- Nickname: Enmore Seawall
- Enmore Location within Guyana
- Coordinates: 6°42′25″N 57°55′49″W﻿ / ﻿6.7069753°N 57.9302216°W
- Country: Guyana
- Region: Demerara-Mahaica

Area
- • Total: 5.2 km^{2} (2 sq mi)

Population (2012)
- • Total: 1,002
- Time zone: UTC-4 (GYT)

= Enmore, Guyana =

Enmore is a village in the Demerara-Mahaica region along the coastal belt of Guyana. It is about two square miles (5.1 km^{2}) in size and has a multi-ethnic population of 1,002 as of 2012.

== Public Services ==
The village contains an Arya Samaj and 3 other Mandirs, 2 Nursery Schools, 2 Primary Schools, 1 Private Secondary School and a Community Centre Ground.

== Enmore Sugar Estate ==
Enmore has a long history in sugar production.

On 16 June 1948, five workers were killed during a labor protest against the harsh conditions and low wages. Referred to as the Enmore Martyrs and buried at Le Repentir Cemetery in Georgetown, events are held annually to remember their sacrifice, and they are also included in the mural 'Memorabilia II' painted in 1976 at the National Cultural Centre.

The decline of the price of sugar pushed the government to try to privatize the industry. Enmore Estate includes 25 acres of freehold land, with 60,000 tonnes of sugar capacity, and factories. In 2018, many GuySuCo estates were closed, impacting 1,480 employees from the East Demerara Estate. In attempting to recover the sugar industry, the Enmore estate returned a small number of employees.

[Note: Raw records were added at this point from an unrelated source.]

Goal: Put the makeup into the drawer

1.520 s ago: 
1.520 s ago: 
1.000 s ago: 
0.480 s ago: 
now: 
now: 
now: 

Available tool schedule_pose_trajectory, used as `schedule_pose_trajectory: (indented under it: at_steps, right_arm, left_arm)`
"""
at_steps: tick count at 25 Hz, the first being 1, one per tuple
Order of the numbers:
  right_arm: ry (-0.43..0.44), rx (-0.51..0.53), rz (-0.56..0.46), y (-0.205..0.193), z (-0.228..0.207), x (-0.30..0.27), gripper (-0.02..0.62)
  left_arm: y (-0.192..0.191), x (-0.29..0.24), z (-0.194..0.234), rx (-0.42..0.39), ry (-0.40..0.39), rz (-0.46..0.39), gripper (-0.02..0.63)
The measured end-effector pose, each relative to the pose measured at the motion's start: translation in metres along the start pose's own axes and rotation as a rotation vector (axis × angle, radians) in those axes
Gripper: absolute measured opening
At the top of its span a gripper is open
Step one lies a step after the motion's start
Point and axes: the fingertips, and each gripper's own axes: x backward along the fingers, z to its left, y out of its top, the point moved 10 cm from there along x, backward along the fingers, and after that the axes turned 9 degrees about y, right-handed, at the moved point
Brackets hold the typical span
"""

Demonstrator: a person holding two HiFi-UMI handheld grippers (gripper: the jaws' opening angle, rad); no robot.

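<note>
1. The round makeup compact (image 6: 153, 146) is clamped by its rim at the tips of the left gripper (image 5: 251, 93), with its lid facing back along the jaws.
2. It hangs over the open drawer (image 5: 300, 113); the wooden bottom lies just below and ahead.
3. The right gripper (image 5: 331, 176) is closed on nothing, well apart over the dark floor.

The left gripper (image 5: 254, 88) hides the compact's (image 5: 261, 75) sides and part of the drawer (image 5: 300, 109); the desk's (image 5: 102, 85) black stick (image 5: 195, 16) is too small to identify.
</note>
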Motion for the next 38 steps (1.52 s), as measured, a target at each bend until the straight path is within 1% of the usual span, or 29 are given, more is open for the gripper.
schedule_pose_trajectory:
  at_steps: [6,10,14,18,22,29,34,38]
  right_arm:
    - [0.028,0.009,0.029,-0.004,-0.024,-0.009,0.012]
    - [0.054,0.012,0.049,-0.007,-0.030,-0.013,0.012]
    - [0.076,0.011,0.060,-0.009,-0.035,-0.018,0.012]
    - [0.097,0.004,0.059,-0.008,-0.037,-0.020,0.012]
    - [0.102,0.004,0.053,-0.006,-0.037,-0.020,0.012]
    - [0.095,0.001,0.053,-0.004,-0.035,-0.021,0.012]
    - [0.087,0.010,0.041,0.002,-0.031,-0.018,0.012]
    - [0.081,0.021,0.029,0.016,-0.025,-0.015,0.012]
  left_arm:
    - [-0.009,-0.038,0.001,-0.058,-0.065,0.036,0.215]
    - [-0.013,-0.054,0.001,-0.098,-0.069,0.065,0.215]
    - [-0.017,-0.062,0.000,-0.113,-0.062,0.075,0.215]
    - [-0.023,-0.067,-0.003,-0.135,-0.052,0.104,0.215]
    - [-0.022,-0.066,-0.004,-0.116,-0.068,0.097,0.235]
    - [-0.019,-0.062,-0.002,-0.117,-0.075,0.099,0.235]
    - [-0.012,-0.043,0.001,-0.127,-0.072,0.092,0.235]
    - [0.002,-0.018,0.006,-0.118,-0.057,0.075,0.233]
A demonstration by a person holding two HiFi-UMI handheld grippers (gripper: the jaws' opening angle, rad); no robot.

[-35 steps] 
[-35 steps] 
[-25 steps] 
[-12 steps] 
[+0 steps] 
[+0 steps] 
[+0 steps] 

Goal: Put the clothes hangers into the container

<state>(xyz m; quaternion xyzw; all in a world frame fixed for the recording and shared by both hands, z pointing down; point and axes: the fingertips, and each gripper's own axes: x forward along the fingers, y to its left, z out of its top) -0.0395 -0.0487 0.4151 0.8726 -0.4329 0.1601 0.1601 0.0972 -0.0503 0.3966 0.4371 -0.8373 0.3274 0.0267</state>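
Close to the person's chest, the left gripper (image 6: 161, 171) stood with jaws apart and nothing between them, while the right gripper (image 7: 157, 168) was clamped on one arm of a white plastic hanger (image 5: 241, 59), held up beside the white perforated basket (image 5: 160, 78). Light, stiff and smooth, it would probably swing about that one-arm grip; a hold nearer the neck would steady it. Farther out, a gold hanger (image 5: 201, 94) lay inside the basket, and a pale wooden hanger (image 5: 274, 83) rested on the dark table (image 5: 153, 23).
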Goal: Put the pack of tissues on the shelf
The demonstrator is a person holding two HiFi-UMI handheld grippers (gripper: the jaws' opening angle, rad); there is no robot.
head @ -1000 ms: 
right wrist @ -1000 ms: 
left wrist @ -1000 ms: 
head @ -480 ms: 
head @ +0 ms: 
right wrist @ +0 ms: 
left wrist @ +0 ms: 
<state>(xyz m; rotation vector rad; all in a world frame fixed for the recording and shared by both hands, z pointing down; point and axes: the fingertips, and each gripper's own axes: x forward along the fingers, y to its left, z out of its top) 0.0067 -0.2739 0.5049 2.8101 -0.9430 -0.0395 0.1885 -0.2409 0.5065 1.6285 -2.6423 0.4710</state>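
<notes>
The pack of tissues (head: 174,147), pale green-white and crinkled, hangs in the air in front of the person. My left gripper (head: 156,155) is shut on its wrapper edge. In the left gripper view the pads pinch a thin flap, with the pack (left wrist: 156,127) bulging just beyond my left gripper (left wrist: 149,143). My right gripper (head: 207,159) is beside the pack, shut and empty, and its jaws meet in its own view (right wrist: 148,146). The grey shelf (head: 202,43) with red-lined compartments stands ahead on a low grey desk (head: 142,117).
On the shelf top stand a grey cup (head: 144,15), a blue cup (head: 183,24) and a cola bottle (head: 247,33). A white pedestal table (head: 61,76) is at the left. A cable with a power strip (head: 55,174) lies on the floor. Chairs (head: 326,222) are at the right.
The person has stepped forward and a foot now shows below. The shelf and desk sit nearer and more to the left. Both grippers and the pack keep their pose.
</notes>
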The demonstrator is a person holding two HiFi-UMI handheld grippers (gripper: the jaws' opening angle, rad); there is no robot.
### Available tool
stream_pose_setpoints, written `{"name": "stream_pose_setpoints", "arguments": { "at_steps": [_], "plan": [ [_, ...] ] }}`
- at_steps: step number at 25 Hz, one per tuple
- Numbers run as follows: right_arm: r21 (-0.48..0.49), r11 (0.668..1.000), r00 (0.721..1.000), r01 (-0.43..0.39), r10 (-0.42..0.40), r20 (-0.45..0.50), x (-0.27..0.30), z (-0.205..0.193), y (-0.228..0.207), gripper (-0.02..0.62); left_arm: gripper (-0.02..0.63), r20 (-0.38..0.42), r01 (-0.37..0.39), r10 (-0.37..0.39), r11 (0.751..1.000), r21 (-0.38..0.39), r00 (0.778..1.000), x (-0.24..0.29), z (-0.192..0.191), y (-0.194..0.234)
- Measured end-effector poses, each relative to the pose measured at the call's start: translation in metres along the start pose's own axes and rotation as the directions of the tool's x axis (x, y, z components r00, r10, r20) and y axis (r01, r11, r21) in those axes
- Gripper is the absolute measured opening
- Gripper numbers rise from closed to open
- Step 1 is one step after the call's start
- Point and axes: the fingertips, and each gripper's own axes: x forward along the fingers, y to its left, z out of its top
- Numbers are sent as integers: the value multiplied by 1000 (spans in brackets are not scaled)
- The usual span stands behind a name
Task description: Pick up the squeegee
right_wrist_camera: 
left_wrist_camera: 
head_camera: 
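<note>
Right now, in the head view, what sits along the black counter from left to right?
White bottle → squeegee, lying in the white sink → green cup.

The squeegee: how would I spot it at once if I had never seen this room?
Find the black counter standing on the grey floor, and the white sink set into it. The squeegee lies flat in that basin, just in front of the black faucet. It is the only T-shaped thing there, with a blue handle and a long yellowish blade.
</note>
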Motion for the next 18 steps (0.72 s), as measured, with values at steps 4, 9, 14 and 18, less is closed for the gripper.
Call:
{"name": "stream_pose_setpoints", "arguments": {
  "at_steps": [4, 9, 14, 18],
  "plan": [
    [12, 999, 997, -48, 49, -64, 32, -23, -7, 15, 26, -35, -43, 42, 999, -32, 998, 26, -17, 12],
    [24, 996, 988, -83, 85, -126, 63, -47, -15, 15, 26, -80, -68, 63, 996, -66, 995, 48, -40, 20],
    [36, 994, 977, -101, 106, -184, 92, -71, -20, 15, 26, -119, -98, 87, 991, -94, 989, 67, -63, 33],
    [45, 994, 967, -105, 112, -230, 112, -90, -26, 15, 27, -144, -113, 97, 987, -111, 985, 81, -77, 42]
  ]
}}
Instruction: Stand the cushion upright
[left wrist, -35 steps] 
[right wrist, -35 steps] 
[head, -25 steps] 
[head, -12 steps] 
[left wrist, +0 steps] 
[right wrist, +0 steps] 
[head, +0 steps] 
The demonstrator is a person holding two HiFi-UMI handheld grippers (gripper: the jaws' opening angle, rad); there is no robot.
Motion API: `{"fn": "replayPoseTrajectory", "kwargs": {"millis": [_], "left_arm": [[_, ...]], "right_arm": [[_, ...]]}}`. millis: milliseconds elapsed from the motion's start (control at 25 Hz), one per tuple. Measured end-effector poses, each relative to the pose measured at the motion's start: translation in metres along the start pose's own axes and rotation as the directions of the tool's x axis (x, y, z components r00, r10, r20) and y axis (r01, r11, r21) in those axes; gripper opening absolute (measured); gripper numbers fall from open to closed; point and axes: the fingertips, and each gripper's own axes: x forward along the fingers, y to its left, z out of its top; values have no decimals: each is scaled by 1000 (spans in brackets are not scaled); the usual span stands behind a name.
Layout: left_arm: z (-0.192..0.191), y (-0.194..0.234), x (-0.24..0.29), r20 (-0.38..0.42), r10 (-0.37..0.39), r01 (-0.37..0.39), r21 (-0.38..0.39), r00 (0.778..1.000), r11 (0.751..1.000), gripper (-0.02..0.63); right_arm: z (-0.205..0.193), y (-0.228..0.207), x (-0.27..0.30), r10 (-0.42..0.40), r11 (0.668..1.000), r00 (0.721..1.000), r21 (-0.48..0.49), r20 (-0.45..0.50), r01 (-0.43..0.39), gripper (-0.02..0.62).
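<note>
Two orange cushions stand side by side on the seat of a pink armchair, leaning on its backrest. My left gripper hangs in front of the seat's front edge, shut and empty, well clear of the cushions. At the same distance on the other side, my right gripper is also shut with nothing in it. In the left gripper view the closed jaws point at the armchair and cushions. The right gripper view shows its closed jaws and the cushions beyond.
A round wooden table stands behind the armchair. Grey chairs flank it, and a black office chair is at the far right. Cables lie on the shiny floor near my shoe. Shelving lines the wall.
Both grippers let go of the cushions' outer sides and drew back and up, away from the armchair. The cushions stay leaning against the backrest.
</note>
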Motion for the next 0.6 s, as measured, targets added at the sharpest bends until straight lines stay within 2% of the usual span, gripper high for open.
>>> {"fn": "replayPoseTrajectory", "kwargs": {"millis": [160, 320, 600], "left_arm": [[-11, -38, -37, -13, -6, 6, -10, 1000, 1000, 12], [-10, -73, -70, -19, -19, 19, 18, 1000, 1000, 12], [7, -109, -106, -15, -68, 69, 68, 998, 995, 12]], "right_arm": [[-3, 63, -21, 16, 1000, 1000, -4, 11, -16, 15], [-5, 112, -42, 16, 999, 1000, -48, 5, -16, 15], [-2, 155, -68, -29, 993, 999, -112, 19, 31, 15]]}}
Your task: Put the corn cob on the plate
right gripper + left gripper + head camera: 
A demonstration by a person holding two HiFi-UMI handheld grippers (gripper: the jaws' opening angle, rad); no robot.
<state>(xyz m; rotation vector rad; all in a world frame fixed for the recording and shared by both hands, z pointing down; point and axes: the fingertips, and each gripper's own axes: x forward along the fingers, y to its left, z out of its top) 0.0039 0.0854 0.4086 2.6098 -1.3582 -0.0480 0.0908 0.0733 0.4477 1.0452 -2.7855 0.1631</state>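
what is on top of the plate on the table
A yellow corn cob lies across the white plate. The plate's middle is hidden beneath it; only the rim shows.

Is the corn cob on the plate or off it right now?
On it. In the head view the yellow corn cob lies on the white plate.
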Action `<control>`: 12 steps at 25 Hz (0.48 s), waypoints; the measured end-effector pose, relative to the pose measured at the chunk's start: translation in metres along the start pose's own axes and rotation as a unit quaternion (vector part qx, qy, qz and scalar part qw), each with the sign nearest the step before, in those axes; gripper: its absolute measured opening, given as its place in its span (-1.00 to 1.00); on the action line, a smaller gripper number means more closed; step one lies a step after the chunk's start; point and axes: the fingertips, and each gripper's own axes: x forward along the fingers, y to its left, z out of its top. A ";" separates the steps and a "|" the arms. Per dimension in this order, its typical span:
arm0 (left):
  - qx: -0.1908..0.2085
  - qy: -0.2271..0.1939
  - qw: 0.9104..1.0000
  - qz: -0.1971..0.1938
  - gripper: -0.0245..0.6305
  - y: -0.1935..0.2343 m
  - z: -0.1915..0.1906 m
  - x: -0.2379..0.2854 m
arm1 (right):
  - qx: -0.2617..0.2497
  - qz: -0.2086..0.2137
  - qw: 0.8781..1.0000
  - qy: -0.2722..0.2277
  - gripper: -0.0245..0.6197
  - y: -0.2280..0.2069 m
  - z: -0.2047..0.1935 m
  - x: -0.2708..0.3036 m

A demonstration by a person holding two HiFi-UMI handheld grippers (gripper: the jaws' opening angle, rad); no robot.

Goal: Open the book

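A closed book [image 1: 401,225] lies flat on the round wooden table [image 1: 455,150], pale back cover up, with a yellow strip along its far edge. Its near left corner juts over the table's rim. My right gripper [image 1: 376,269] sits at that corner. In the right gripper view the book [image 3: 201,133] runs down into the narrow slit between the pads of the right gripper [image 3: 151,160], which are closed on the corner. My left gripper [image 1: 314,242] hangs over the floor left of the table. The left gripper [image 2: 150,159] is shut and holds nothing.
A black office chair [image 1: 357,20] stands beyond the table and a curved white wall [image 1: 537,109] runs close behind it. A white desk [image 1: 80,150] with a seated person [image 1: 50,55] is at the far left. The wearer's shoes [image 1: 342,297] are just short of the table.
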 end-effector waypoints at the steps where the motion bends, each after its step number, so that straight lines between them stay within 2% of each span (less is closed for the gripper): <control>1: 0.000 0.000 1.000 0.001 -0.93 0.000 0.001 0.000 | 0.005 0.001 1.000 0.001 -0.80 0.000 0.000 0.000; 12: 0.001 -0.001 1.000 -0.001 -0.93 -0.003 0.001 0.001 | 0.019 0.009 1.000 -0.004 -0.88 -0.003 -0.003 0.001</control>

In February 2022 it was announced that the Enmore Sugar Packaging that has been dysfunctional since 2018 would be acquired by Guysons K+B Industries to provide Oil and Gas machining services, more specifically OCTG, Premium Accessory and Turnkey manufacturing services. Following the acquisition of 55 acres of former Enmore Sugar Estate lands, Guysons entered into a US$60 million joint venture with the United States equipment manufacturer K&B Industries to transform the packaging plant into a fabrication facility for the oil and gas industry forming GKB.

== Martyrs Monument ==
The Enmore Martyrs Monument was designed by Dennis Williams, which was erected by Zenith Industrial and Construction Co-operative Society at a cost of $10,000. It was unveiled by Prime Minister Linden Forbes Sampson Burnham on June 16, 1977, on the occasion of the 29th anniversary of the death of the five martyrs.